Armaghan Solaimanian received her BSc in Energy Engineering from the Department of Energy Engineering and Physics at Amirkabir University of Technology (Tehran Polytechnic) in Sep 2020 and her MSc in Energy Systems Engineering from the Department of Energy Engineering at Sharif University of Technology in May 2023. Her MSc thesis is about evaluating the potential of renewable energy integration in greenhouse systems to reduce the environmental impacts of greenhouse cultivation. Her current research interests are smart and energy-efficient buildings, modeling energy systems considering the role of renewable sources, and sustainable greenhouse systems.

Mehdi Davoudi received his BSc in electrical engineering from the Ferdowsi University of Mashhad, Mashhad, Iran, in 2017, and the MSc degree in energy systems engineering from the Sharif University of Technology, Tehran, Iran, in 2021. He is currently a Ph.D. student in Electrical Engineering at Purdue University, West Lafayette, USA. His research interests include renewable integration, energy markets, network planning, battery energy storage, and energy hub operation and planning.

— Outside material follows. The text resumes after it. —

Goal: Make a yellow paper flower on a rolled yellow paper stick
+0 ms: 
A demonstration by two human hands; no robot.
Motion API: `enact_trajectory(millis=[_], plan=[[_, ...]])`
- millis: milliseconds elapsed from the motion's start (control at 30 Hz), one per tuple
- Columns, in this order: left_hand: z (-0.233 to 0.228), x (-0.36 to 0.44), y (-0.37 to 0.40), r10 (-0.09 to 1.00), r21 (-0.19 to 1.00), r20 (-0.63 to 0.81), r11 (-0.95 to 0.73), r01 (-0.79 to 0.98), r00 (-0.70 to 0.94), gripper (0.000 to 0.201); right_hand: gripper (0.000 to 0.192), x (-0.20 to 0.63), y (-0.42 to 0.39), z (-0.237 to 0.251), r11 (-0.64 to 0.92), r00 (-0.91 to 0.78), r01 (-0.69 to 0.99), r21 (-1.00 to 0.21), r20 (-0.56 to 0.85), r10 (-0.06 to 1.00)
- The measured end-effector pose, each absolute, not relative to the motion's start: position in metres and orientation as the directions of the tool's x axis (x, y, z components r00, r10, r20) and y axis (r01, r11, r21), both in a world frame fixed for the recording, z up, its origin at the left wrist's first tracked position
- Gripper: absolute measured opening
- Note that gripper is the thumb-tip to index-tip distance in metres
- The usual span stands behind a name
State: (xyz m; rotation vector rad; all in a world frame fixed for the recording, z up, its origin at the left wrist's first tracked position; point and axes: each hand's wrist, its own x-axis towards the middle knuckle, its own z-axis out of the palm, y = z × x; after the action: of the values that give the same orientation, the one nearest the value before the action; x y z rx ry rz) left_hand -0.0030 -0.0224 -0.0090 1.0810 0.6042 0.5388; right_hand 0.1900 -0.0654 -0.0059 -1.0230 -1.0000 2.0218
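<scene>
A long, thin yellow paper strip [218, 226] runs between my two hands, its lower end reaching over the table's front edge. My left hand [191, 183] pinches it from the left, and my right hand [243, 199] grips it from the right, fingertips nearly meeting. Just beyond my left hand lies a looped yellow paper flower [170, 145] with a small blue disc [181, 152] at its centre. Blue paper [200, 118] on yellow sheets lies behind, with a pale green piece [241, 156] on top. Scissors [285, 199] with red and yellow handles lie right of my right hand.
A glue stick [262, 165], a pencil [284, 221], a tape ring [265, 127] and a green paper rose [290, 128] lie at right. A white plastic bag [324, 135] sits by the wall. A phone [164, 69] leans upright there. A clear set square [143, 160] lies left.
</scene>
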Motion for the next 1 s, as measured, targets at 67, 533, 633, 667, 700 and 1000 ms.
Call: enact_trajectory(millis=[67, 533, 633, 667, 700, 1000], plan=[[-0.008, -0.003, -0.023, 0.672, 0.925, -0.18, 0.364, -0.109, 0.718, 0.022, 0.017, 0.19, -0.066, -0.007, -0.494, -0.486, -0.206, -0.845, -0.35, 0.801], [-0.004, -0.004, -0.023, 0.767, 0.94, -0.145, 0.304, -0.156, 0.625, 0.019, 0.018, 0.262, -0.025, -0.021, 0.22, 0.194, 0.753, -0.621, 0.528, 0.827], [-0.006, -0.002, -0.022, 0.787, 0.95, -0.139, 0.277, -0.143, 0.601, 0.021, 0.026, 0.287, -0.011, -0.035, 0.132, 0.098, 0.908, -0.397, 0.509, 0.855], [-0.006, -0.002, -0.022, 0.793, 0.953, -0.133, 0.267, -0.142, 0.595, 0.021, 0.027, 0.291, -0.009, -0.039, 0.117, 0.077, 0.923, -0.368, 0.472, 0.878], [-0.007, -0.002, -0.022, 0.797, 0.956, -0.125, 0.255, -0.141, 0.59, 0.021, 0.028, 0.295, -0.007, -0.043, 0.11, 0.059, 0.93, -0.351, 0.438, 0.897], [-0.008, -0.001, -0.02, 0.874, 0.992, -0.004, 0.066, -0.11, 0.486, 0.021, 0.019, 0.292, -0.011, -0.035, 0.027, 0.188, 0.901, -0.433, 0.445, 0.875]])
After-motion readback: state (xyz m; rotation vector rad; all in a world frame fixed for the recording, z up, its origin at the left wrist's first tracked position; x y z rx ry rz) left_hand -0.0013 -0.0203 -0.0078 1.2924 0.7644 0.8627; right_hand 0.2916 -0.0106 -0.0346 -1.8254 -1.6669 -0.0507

Moein Moeini-Aghtaie, a Senior Member of the IEEE, earned his M.Sc. and Ph.D. degrees in electrical engineering in Tehran, Iran, in 2010 and 2014, respectively. Currently holding the position of Assistant Professor his research primarily focuses on the reliability and resilience of contemporary distribution systems, especially in the context of multi-carrier energy environments, as well as the management of charging for plug-in hybrid electric vehicles. Dr. Moeini-Moghtaie is actively involved in teaching courses related to energy hub simulation and optimization and applied optimization in energy systems, emphasizing the significance of economic and environmental optimization within energy systems. Furthermore, he boasts an extensive publication record, with over 180 journal and conference papers and book chapters in the domain of energy systems modeling and optimization.